### [Source data]
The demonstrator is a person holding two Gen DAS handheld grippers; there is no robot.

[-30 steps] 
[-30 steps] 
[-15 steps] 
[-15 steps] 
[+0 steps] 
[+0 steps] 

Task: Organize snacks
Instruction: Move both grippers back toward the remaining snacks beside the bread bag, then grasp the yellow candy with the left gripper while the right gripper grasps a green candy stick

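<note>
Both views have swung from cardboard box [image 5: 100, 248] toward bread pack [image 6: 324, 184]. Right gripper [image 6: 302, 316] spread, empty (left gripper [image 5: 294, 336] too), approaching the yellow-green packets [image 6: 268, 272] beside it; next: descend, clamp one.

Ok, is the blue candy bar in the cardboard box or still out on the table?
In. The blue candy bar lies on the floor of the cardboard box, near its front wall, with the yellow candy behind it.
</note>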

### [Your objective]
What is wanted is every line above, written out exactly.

### [Result of the exercise]
The demonstrator is a person holding two Gen DAS handheld grippers; there is no robot.

[-30 steps] 
[-30 steps] 
[-15 steps] 
[-15 steps] 
[+0 steps] 
[+0 steps] 

Task: Organize snacks
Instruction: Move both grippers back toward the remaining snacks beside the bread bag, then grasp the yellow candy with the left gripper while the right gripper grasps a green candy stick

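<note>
Both views have swung from cardboard box [image 5: 100, 248] toward bread pack [image 6: 324, 184]. Right gripper [image 6: 302, 316] spread, empty (left gripper [image 5: 294, 336] too), approaching the yellow-green packets [image 6: 268, 272] beside it; next: descend, clamp one.

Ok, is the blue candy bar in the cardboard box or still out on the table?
In. The blue candy bar lies on the floor of the cardboard box, near its front wall, with the yellow candy behind it.
</note>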

The exercise is now finished.